(Source data begins)
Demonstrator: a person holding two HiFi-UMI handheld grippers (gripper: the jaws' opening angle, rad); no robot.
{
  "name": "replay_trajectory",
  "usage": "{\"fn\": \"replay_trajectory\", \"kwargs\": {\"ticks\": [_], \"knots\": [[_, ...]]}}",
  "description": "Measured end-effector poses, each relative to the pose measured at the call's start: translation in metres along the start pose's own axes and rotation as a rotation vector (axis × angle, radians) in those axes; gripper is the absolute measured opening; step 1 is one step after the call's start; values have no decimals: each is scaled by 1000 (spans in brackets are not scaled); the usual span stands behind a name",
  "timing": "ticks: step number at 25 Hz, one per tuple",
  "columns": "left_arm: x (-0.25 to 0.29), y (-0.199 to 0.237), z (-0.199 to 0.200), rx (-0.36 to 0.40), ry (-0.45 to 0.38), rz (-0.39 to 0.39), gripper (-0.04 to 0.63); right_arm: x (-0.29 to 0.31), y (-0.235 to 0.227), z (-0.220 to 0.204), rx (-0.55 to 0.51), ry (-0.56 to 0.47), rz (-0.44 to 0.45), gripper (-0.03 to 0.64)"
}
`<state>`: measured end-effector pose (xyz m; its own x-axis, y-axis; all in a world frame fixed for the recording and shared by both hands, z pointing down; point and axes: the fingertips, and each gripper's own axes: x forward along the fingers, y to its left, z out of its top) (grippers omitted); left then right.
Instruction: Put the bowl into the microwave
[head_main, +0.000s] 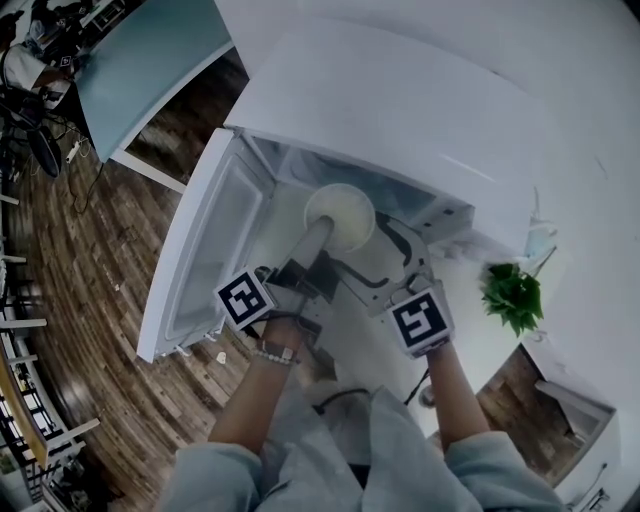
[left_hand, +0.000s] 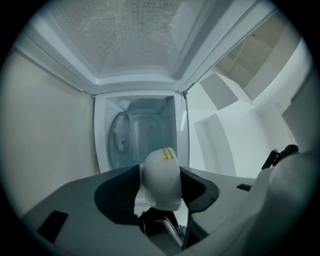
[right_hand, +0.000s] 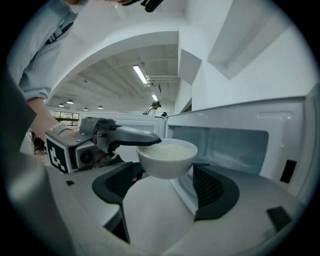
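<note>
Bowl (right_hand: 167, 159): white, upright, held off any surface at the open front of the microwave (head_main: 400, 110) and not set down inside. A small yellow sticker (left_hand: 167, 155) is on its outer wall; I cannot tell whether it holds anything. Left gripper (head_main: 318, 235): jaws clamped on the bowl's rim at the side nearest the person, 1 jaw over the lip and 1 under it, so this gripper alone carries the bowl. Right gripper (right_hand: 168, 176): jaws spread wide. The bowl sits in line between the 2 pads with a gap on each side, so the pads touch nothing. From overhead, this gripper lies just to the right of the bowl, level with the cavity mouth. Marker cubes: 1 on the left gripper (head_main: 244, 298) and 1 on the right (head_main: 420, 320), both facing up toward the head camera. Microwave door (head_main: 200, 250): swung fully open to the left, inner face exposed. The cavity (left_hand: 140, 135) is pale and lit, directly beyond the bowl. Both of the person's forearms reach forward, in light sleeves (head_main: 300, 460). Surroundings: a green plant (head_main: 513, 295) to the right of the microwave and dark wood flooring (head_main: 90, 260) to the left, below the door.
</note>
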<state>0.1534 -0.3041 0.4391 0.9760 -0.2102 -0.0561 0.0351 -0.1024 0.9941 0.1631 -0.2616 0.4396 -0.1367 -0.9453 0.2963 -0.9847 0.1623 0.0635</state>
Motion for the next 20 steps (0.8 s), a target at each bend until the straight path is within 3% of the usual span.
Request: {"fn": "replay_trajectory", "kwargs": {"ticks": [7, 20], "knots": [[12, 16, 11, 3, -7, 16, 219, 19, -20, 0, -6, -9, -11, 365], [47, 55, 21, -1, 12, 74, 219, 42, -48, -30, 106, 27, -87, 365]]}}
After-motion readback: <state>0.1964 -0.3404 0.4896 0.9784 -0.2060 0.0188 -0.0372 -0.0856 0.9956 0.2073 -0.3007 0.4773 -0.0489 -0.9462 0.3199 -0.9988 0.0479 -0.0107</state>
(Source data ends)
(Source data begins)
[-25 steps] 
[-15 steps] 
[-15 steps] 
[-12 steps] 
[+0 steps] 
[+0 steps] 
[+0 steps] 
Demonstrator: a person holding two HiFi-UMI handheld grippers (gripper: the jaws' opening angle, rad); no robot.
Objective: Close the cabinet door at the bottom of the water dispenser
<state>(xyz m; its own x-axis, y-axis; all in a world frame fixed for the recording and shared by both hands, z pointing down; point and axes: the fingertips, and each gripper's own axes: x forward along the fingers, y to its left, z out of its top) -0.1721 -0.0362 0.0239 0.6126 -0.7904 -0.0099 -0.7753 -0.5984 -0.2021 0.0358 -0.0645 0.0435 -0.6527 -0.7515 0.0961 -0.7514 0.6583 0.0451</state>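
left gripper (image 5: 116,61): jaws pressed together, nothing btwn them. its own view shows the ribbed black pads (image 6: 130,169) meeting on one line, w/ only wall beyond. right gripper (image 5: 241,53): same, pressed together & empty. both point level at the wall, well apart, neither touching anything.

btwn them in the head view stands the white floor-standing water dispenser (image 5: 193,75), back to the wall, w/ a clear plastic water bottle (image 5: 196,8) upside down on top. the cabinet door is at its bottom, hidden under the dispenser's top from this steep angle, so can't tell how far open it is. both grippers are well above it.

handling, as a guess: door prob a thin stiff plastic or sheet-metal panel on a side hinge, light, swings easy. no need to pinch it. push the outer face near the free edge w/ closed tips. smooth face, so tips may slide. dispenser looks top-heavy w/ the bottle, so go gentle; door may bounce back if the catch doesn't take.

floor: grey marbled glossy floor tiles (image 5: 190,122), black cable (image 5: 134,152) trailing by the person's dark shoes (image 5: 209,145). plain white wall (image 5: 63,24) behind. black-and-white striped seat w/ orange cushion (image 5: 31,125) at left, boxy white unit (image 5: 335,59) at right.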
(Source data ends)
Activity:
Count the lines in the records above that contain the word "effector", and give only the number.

Solution:
2